Go 为了提供更容易使用的并发方法,使用了 goroutine 和 channel。goroutine 来自协程的概念,让一组可复用的函数运行在一组线程之上,即使有协程阻塞,该线程的其他协程也可以被 runtime 调度,转移到其他可运行的线程上。最关键的是,程序员看不到这些底层的细节,这就降低了编程的难度,提供了更容易的并发。

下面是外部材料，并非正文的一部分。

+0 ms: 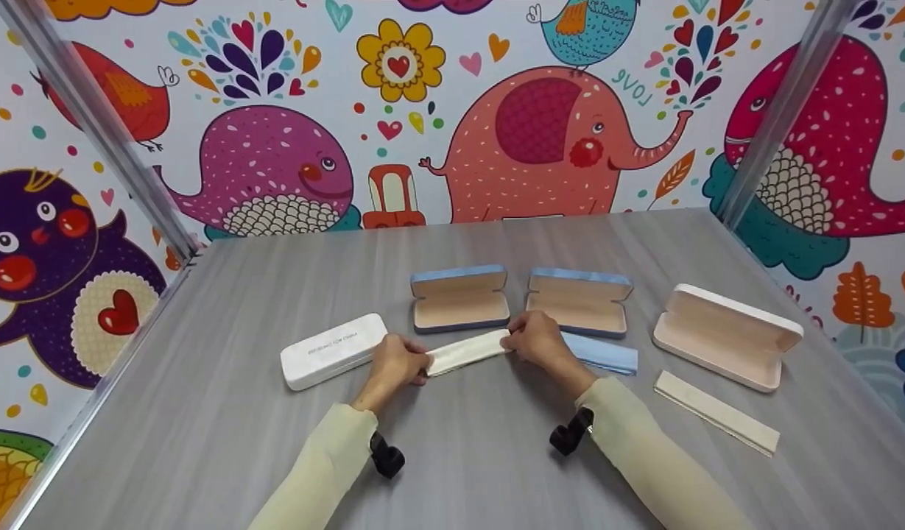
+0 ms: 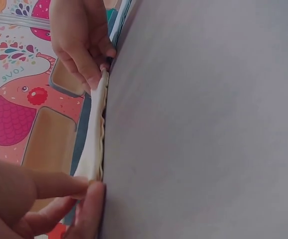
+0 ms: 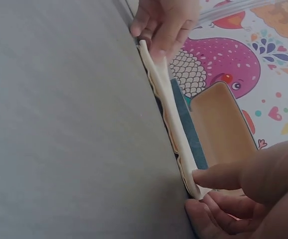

Go 中,协程被称为 goroutine,它非常轻量,一个 goroutine 只占几 KB,并且这几 KB 就足够 goroutine 运行完,这就能在有限的内存空间内支持大量 goroutine,支持了更多的并发。虽然一个 goroutine 的栈只占几 KB,但实际是可伸缩的,如果需要更多内容,runtime 会自动为 goroutine 分配。
Goroutine 特点:
- 占用内存更小(几 kb)
- 调度更灵活 (runtime 调度)
所有的goroutine运行在同一个M系统线程中,每一个M系统线程维护一个Processor,任何时刻,一个Processor中只有一个goroutine,其他goroutine在runqueue中等待。一个goroutine运行完自己的时间片后,让出上下文,回到runqueue中。 多核处理器的场景下,为了运行goroutines,每个M系统线程会持有一个Processor。
- 全局队列:存放等待运行的G
- P的本地队列:类似全局队列,存放的也是等待运行的G(数量有限,不超过256个)。新建G’时,G’优先加入到P的本地队列,如果队列满了,则会把本地队列中的一半的G转移到全局队列
- P列表:在程序启动时创建,保存在数组中,最多GOMAXPROCS个。
- 线程M:线程要运行任务需获取P,从P的本地队列获取G(P的本地队列为空时,M也会尝试从全局队列拿一批G放到P的本地队列,或从其他P的本地队列偷一半放到自己的本地队列)。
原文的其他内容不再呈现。